Thanks are due the Macmillan Company for permission to use important characterizations from Goldwin Smith's "United States" and John Morley's "Studies in Literature."

The use of material from Fiske's "American Political Ideas" has been courteously permitted by Messrs. Harper and Brothers. M. A. J.

NORTHAMPTON, MASS., April 30, 1900.

"The historic method, fitting in with certain dominant conceptions in the region of natural science, is bringing men round to a way of looking at society for which Burke's maxims are exactly suited; and it seems probable that he will be more frequently and more seriously referred to within the next twenty years than he has been within the whole of the last eighty."-JOHN MORLEY.

vi

INTRODUCTION.

LIFE OF EDMUND BURKE.

ACCORDING to the register of Trinity College, Dublin, Edmund Burke was born in 1728. The tablet in Beacons

field Church gives the date as 1729. The failure of the parish registers of Dublin to give any more exact evidence leaves the subject to the controversy of experts, and the conjectures of interested laymen. The best authorities seem to accept January 12, 1829, as the day. The place was a house on Arran Quay, Dublin. Claims have been made for the gentility, and even noble rank, of Burke's ancestry, but very little is known of his family beyond the fact that his father was an irritable man, a Protestant and an attorney, that his mother was a Roman Catholic of the Nagle family. Of his mother's many children, only Edmund, Garrit, Richard, and a sister, Juliana, lived to grow up. The sister followed the religious faith of her mother. From this fact and from the frequent intercourse that Edmund's delicate health made desirable with his mother's farmer brothers at Castletown Roche, Roman Catholic interests and associations were from the first familiar to him. The impressions he then gained were most favorable, as well as most valuable, in forming his character on those lines of intelligent liberality which it afterward so notably displayed.

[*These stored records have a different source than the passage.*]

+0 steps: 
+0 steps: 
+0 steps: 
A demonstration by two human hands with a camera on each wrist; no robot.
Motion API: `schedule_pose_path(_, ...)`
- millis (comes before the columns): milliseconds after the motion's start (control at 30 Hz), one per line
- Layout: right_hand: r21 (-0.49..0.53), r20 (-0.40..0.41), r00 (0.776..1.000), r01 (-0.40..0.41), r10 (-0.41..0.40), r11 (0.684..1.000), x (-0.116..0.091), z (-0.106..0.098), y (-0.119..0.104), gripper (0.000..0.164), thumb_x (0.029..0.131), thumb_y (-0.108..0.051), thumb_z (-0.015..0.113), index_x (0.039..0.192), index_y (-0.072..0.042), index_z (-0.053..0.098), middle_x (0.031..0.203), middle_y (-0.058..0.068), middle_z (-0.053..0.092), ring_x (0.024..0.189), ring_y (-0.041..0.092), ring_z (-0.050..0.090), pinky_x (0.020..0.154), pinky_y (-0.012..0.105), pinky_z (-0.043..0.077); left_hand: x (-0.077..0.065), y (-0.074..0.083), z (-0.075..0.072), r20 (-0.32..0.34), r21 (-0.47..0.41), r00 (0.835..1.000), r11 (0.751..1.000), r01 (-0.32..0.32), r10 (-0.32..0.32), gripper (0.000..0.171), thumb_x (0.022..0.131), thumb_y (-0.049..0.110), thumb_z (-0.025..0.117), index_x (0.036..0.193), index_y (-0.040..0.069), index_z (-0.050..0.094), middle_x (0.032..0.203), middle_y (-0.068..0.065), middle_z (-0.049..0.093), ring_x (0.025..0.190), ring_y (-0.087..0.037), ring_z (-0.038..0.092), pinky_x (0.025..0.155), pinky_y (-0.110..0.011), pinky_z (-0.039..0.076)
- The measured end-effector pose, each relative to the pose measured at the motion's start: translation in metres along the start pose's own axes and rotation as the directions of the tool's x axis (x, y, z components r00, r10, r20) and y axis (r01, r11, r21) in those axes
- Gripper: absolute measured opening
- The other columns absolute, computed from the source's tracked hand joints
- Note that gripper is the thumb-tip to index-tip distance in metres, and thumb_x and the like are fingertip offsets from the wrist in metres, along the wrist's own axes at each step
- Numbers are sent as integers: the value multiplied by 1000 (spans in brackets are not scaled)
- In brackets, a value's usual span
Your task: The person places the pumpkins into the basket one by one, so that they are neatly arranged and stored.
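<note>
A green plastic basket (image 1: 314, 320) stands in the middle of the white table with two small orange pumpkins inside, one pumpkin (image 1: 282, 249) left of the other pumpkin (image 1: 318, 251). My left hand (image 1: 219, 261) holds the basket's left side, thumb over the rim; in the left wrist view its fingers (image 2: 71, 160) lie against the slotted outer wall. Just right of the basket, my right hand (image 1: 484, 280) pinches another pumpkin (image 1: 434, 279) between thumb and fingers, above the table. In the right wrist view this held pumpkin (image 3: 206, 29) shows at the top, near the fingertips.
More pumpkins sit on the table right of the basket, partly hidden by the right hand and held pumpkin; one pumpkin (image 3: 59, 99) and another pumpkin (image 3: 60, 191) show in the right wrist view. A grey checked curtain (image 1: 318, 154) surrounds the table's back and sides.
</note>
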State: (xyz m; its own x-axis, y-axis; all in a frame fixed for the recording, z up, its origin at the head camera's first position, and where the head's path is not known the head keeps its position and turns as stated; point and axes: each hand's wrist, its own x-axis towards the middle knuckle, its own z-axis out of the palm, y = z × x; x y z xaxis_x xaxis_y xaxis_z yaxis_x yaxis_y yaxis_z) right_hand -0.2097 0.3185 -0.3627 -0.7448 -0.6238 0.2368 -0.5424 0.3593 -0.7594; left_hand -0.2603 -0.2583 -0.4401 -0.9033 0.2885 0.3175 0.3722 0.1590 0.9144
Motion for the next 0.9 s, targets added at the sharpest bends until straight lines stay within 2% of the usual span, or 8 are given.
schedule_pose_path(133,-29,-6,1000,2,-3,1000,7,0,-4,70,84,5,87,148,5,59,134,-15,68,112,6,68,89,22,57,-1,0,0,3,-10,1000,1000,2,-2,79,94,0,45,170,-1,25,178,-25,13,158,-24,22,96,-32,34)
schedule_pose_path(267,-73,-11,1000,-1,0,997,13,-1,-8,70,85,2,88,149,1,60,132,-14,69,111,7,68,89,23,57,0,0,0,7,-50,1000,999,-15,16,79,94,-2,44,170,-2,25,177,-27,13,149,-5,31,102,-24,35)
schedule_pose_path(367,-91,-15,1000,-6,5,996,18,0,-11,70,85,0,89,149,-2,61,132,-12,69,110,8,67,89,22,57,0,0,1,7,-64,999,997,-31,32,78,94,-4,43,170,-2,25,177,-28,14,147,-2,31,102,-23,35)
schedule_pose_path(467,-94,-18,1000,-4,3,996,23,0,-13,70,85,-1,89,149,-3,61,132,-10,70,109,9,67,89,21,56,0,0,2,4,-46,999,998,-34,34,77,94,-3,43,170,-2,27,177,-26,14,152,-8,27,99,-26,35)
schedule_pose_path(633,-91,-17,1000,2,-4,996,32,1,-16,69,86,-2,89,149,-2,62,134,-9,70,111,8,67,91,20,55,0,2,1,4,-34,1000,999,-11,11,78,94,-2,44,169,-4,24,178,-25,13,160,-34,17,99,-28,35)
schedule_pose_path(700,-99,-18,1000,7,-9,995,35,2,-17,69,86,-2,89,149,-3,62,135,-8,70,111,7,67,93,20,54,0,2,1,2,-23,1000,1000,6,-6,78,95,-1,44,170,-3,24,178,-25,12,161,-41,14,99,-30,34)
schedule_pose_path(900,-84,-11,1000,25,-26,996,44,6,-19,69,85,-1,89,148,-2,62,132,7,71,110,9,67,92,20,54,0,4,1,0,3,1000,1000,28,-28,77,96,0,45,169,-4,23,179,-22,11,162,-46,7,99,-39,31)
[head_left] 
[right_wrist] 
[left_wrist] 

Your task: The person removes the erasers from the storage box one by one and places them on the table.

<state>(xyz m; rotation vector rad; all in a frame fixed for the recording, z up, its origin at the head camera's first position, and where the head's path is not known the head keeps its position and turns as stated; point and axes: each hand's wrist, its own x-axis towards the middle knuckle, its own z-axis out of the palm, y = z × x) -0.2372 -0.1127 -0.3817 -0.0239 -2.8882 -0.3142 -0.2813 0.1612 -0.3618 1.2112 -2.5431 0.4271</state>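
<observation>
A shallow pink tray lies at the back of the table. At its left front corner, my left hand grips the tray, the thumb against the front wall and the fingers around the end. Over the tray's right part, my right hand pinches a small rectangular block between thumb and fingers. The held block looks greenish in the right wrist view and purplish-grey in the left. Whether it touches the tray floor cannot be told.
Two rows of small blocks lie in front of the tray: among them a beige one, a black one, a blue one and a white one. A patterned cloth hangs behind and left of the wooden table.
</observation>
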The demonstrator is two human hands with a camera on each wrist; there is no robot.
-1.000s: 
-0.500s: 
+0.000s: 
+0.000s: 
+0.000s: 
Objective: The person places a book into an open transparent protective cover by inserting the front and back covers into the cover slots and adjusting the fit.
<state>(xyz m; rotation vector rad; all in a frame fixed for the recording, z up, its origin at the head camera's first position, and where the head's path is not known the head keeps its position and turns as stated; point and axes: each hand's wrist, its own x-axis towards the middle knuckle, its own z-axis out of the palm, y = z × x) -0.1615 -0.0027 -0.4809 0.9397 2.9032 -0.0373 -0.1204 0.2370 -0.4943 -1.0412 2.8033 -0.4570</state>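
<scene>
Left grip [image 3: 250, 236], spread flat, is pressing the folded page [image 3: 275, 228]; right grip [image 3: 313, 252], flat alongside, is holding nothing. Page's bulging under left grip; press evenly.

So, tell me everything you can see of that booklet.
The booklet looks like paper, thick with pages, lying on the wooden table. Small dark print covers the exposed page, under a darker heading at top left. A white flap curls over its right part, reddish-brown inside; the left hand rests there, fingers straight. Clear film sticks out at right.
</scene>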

In 1741 the three brothers were sent to school to a Quaker, Abraham Shackleton, of Ballitore, in Kildare. Edmund's education had been of the most desultory sort. When he was with his uncle

he used to take the pleasant walk to Kilcolman, and on the spot where Spenser and Raleigh had talked of love and poetry and war, the delicate child had conned his Faerie Queene, and dreamed out-who shall say what lasting convictions for himself? At all events years afterward he wrote: "Whoever relishes and reads Spenser as he ought to be read, will have a strong hold of the English language." Shackleton was a good classicist and an excellent teacher, but even under these more formal conditions the master found opportunity to study and to appreciate the best qualities of a boy not previously considered the peer of his brothers. Still better, perhaps, the boy learned to love the charitable, simple-minded scholar. Burke never forgot the two years he spent at Ballitore, and never lost sight of his old schoolmaster's son, with whom he maintained a cordial friendship through all his own widely different occupations and vexations. In the House of Commons he paid tribute to the memory of Abraham Shackleton, declaring him an honor to one of the purest of sects.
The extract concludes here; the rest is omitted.